But there should be no tension between the concepts of expanding our digital economy while simultaneously creating new digital citizen rights. But for this to be true in Canada, we need action from both the private and public sector. Otherwise, the world is changing at such a rapid pace that we are at risk of being left behind as both a country and as digital citizens.

So what are basic digital rights? For starters, they are laws not policy instruments. Digital rights need to have teeth – they cannot be mere strategy documents.

First, in order to participate in the digital economy, citizens need connectivity as a basic human right. Connectivity would provide all Canadians access to digital services and the ability to participate in the new data-driven economy.

With connectivity as a basic human right in Canada, there would be no reason why one cannot have a tech unicorn in a Canadian region outside of the traditional major city centres.
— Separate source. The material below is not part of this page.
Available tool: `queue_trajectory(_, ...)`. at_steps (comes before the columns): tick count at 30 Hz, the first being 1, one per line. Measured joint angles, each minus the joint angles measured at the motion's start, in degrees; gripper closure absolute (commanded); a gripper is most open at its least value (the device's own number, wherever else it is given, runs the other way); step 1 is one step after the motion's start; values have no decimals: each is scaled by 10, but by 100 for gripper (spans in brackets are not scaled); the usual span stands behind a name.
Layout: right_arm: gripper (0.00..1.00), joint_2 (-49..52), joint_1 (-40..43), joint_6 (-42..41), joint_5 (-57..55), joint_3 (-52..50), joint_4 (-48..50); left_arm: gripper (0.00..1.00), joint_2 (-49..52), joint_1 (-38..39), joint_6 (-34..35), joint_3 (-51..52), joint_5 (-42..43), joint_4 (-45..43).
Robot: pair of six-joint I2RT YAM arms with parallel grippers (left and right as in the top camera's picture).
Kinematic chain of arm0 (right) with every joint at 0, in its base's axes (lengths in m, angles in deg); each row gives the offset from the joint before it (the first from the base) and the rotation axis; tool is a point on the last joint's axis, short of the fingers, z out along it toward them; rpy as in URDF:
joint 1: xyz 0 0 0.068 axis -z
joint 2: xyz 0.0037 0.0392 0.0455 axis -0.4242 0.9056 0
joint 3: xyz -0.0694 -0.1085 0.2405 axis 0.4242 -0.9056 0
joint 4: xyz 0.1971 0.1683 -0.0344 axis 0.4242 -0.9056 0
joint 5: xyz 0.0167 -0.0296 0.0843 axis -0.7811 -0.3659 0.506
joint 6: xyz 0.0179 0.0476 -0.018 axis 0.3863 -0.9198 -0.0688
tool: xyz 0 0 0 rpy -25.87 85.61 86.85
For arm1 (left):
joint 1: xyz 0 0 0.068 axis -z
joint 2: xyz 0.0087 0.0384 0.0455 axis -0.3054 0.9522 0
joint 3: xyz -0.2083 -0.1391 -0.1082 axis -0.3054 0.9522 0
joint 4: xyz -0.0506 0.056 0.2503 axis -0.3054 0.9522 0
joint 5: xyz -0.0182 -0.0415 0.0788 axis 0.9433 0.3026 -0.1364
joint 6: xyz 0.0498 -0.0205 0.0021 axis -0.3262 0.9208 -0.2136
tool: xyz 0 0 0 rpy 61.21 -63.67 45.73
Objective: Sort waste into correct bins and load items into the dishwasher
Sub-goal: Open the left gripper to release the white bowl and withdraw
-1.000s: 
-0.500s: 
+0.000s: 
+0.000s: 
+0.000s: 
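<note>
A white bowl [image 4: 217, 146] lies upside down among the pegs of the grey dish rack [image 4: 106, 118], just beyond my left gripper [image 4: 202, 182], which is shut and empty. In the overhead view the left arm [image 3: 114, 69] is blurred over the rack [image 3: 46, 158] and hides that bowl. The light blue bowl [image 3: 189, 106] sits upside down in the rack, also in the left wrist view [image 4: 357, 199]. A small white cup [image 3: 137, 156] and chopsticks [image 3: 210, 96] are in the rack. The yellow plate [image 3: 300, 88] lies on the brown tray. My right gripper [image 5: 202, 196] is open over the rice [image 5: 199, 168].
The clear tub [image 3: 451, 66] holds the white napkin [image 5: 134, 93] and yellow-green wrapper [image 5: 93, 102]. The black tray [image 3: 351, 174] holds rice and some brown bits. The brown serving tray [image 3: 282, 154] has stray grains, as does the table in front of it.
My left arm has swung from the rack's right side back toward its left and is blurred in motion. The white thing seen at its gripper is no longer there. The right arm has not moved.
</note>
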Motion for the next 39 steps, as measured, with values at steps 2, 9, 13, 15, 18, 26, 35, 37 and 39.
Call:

Hyperconnectivity would permit all ideas and all citizens to contribute to Canada’s innovation economy.

Second, citizens must retain ownership of their data in this digital economy. Citizens should not be commercialized by any platform without their consent – full stop. Otherwise, Canadians will not be able to reap the benefits of the data driven economy because they lack the control over their biggest asset – their own personal data. If we are to ever reach this goal of ownership of one’s own data, it is now time to update, and in some cases, rewrite our laws to reflect the new digital reality.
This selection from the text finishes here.